• [BRIEF]
Would you copy the line that includes "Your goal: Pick" and every line that follows it, down to the last line of the listing below, exactly as they stand?

--- SOURCE MATERIAL Enclosed Below ---

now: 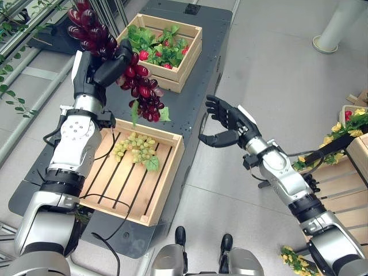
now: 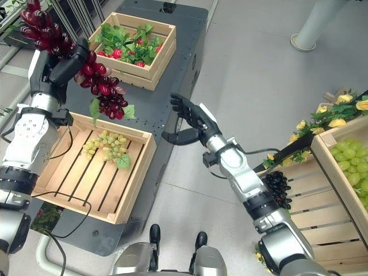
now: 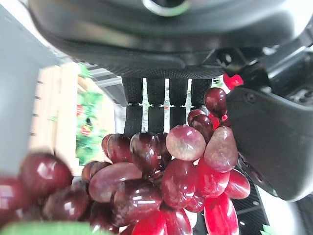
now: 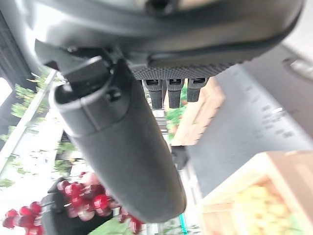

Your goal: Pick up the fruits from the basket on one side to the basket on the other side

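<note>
Grapes (image 1: 141, 86) – long axis slanting down-right | left hand (image 1: 106, 66) clasping them | right hand (image 1: 227, 123) spread, empty

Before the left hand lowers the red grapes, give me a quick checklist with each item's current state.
1. Left hand curled round the red grapes: ok.
2. Bunch lifted clear of the near crate: ok, it hangs above the crate's far edge.
3. Room in the near crate: ok, only green grapes lie there, by the far end.
4. Right hand out of the way: ok, open over the floor beside the cart.
5. Far crate undisturbed: ok, leaves and red fruit inside.
6. Grip firmness: cannot tell.
</note>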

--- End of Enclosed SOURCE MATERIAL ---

• [WRITTEN ANSWER]
Your goal: Pick up the fruits from the basket on one side to the basket on the other side

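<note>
Grapes (image 1: 141, 86) – long axis slanting down-right | left hand (image 1: 106, 66) clasping them | right hand (image 1: 227, 123) spread, empty

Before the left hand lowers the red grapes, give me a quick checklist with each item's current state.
1. Left hand curled round the red grapes: ok.
2. Bunch lifted clear of the near crate: ok, it hangs above the crate's far edge.
3. Room in the near crate: ok, only green grapes lie there, by the far end.
4. Right hand out of the way: ok, open over the floor beside the cart.
5. Far crate undisturbed: ok, leaves and red fruit inside.
6. Grip firmness: cannot tell.
</note>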

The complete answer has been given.